As a parent, you may find it difficult to speak up when your children are behaving in ways that don't work for you. Do you tend to stop yourself from saying what is true to you out of fear that the other person will be hurt, or that they'll be dismissive or angry? You might feel that way because that actually happened when you were vulnerable with others. It could be that the adults you depended on as a child couldn't accept what you said as true for you. Perhaps they couldn't hear your feelings or concerns as mattering as much as their own. You might have concluded that your feelings must not actually matter. The good news is that with conscious effort, it's possible to start giving your needs some air time in your relationship with your own child.

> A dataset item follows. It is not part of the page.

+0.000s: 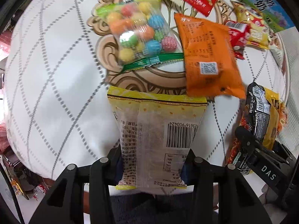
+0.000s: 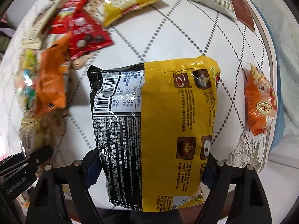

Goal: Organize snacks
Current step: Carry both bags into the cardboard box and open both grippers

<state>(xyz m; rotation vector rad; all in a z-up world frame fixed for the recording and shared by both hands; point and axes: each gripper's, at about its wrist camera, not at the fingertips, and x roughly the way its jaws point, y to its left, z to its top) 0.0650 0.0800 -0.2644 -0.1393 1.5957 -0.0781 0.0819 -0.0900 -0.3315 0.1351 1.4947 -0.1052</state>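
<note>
left hand-held gripper (image 1: 152, 165) pinches a clear yellow-trimmed snack packet (image 1: 157, 136), barcode up, above the white quilted table (image 1: 56, 85); right hand-held gripper (image 2: 149, 169) clamps wide on a black-and-yellow noodle pack (image 2: 155, 130). beyond lie a candy-ball bag (image 1: 138, 35) and an orange packet (image 1: 207, 54).

Both wrist cams look straight down, close over the counter (image 1: 56, 74). Left cam sits left of the noodle pack (image 1: 261, 119); right cam directly above it (image 2: 158, 130). Both views share it and the orange bag (image 1: 207, 56) (image 2: 52, 80).
</note>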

When you understand parenting from a zero-sum perspective, it’s hard to believe that it’s unnecessary to coerce or bribe a child into obedience or compliance or that you don’t need to abandon your own needs just to keep the peace.

Before learning about respectful parenting, you might think there are only two ways to resolve conflicts with children: the adult "wins", or the child "wins," which means that someone always "loses." You might worry that if you don’t win, your child won’t behave appropriately in the future, will have all the power, or, ultimately, won't respect you. If you tend to be a "loser," you might be anxious that your child will have a meltdown if you don't give in to their demands.

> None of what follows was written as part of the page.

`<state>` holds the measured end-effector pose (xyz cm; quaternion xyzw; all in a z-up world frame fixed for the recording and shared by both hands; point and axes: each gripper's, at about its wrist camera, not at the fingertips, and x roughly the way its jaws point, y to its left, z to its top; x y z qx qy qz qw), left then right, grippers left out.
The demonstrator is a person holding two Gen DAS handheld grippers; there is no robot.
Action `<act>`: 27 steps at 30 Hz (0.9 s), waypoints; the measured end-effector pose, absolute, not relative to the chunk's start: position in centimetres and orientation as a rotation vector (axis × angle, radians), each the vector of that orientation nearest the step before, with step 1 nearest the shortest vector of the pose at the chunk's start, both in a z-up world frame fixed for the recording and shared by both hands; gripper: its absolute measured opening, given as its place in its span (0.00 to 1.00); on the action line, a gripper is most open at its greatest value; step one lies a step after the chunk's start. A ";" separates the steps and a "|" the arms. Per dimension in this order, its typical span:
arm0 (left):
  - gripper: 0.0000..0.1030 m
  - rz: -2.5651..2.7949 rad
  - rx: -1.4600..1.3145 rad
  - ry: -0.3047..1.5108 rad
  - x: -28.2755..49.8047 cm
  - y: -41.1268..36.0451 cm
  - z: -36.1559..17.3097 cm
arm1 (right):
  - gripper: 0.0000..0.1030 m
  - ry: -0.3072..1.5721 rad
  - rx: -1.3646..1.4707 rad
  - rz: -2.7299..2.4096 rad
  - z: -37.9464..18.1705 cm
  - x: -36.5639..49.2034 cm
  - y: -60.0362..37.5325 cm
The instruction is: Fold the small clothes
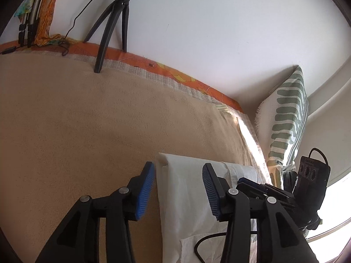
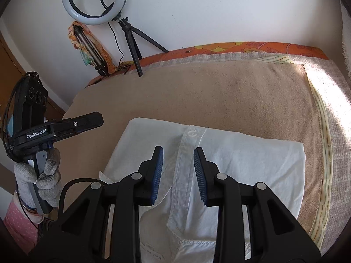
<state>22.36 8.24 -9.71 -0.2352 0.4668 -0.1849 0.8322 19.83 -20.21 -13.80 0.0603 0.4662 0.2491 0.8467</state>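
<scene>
A white button-up shirt lies folded into a rectangle on the tan blanket, placket and a button facing up, collar toward me. My right gripper is open and empty, held just above the placket. My left gripper is open and empty over the shirt's left edge. In the right wrist view the left gripper appears at the left, held by a gloved hand, beside the shirt. In the left wrist view the right gripper's body shows at the right.
A black tripod with a ring light stands at the bed's far edge by the white wall. A second folded tripod leans on the wall. A green-striped pillow stands at the right. The orange sheet border runs along the wall.
</scene>
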 end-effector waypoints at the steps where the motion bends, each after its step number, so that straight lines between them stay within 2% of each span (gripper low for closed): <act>1: 0.46 -0.398 -0.537 1.012 22.9 8.8 -10.5 | 0.31 1.016 0.107 0.515 -14.9 20.1 -19.8; 4: 0.47 -0.419 -0.670 1.076 24.0 10.2 -12.7 | 0.30 1.071 -0.014 0.499 -18.1 19.5 -18.9; 6: 0.46 -0.438 -0.729 1.099 24.5 10.6 -13.7 | 0.31 1.054 -0.063 0.495 -17.9 19.1 -18.4; 13: 0.47 -0.533 -0.814 1.109 25.8 9.2 -14.0 | 0.32 1.022 0.180 0.610 -14.5 19.0 -19.8; 22: 0.46 -0.567 -0.810 1.182 28.5 5.9 -16.1 | 0.32 1.049 0.214 0.584 -15.5 19.8 -20.0; 24: 0.35 -0.556 -0.779 1.171 28.8 5.4 -16.3 | 0.32 1.056 0.250 0.552 -15.9 20.2 -21.1; 26: 0.17 -0.511 -0.733 1.150 28.9 5.2 -16.5 | 0.32 1.066 0.308 0.533 -16.4 20.7 -22.4; 27: 0.15 -0.484 -0.693 1.138 28.9 5.1 -16.6 | 0.32 1.073 0.332 0.524 -16.6 21.0 -23.0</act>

When parents either make unilateral decisions or have difficulty identifying and/or asserting their own needs with their children, not only do someone’s needs go unmet, but children also miss out on practicing valuable relational skills. When you understand parenting from a zero-sum perspective, it’s hard to imagine that there's a win-win. But in fact, it’s unnecessary to coerce or bribe your child into obedience or compliance, and you don’t need to abandon your own needs just to keep the peace.

4 questions from parents learning to assert their needs

Here's how I have commonly responded to parents who have struggled to assert their personal boundaries with their children:

It’s not really that hard to suppress some small need of mine to make my child happy if I don’t mind, right? 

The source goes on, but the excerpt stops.